In this study, our operational definition of rapid responsiveness is consistent with the idea of practice effects within neuropsychological assessment. While practice effects are traditionally viewed as problematic when interpreting follow-up test scores, they are emerging as a means for predicting progression of cognitive decline with age (Duff et al., 2011; Hassenstab et al., 2015), presence of age-related neuropathology (Duff et al., 2014, 2015), and responsiveness to cognitive rehabilitation (Duff et al., 2010). To date, practice effects in this sense have been studied much more extensively within explicit memory function (e.g., Hopkins Verbal Learning Test—Revised, Brief Visuospatial Memory Test—Revised) and less so within implicit memory function, which plays an important role in motor learning (Carlesimo and Oscar-Berman, 1992; Milner, 2005). Interestingly, patients with Alzheimer’s disease and Mild Cognitive Impairment appear to have attenuated practice effects on explicit memory tests relative to healthy older adults (as described above), yet show comparable or even larger improvements in motor performance than healthy older adults when practicing a targeted upper extremity movement (Yan and Dick, 2006). By characterizing the relationship between early practice effects (i.e., rapid responsiveness) and retention due to motor skill training in this study, our findings further support how practice effects can probe the aging nervous system’s capacity to form multiple types of memories, be they motoric or declarative in nature.
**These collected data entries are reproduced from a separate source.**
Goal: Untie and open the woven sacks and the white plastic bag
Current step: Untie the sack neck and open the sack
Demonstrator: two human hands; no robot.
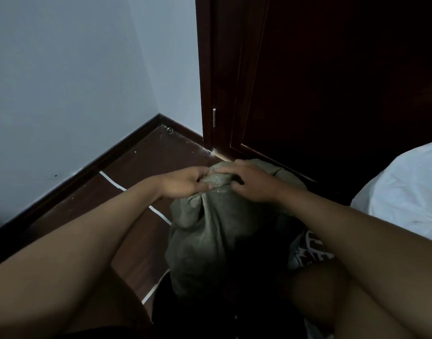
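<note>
Both hands, left hand (185, 183) and right hand (249, 182), gripped the woven sack's (210, 231) bunched top, white plastic bag (400, 192) right of it

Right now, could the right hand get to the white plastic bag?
Probably yes: the white plastic bag lies just right of the right hand, nothing between them, but that hand grips the woven sack.

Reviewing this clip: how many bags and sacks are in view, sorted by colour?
Grey-green woven sack, neck gathered in the grip of both the left hand and the right hand: 1
White plastic bag, at the right edge: 1
White sack with red print, mostly hidden behind the right arm: 1
Total: 3
</note>
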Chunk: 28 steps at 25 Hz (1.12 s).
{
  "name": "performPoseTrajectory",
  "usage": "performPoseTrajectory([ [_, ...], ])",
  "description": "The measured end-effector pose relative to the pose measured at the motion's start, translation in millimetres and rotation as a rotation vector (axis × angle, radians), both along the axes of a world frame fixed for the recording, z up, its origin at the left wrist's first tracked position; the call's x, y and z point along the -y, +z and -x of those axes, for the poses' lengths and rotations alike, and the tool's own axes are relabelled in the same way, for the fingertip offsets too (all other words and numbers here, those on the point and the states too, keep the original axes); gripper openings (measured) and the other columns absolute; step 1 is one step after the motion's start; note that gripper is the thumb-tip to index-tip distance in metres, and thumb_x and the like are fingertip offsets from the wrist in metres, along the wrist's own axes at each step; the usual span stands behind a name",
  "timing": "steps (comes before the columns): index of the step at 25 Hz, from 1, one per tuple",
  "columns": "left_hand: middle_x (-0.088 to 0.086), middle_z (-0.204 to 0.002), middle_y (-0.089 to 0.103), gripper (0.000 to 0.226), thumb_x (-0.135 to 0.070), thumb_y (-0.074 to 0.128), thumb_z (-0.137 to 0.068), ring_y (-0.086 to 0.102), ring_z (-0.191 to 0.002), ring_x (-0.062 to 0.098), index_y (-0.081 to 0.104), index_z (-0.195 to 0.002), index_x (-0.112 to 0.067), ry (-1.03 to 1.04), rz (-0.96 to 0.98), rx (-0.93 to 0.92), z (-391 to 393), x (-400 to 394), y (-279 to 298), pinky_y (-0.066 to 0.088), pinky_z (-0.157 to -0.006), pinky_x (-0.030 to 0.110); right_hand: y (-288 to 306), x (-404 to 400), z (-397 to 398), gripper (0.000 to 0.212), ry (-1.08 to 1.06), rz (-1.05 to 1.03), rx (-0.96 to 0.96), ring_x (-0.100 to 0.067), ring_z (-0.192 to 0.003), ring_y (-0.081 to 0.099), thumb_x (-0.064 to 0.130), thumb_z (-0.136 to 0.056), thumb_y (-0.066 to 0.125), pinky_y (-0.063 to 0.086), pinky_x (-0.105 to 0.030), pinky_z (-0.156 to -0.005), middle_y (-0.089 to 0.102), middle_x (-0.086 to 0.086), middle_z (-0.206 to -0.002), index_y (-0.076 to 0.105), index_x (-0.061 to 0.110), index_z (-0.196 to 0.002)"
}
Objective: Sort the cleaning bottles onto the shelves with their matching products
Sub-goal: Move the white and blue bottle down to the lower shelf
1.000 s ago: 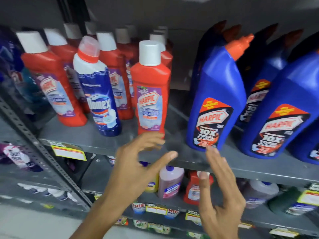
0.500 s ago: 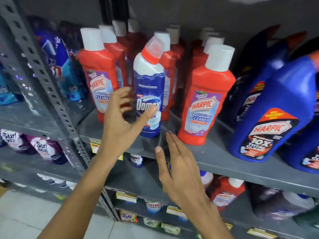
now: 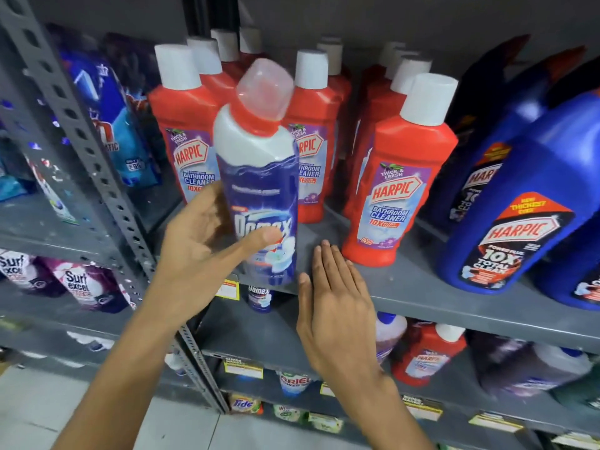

As shown in Figure 1, participants made sizeable improvements between their first and second trials, with smaller improvements on subsequent trials. This trend in motor performance is consistent with other nonlinear changes between trials due to repeated testing on numerous cognitive assessments (Beglinger et al., 2005), even when alternate forms of each assessment were administered. Importantly, however, the first three trials in those cases were separated each by 1 week, whereas all five trials in this study were collected consecutively within the same day. Thus, the passage of time alone may not be a critical factor in understanding short-term practice effects, and also suggests that practice effects should not be considered true “learning”, which is often sensitive to periods of consolidation (Doyon et al., 2009; Inda et al., 2011). Moreover, the number of trials necessary for establishing the magnitude of practice effects is likely different for different assessments or protocols (Beglinger et al., 2005), but our exponential decay analyses suggest that the performance changes (or lack thereof) between trials 2–3, 3–4, and 4–5 are as important for determining longer-term retention as is the change from trials 1–2.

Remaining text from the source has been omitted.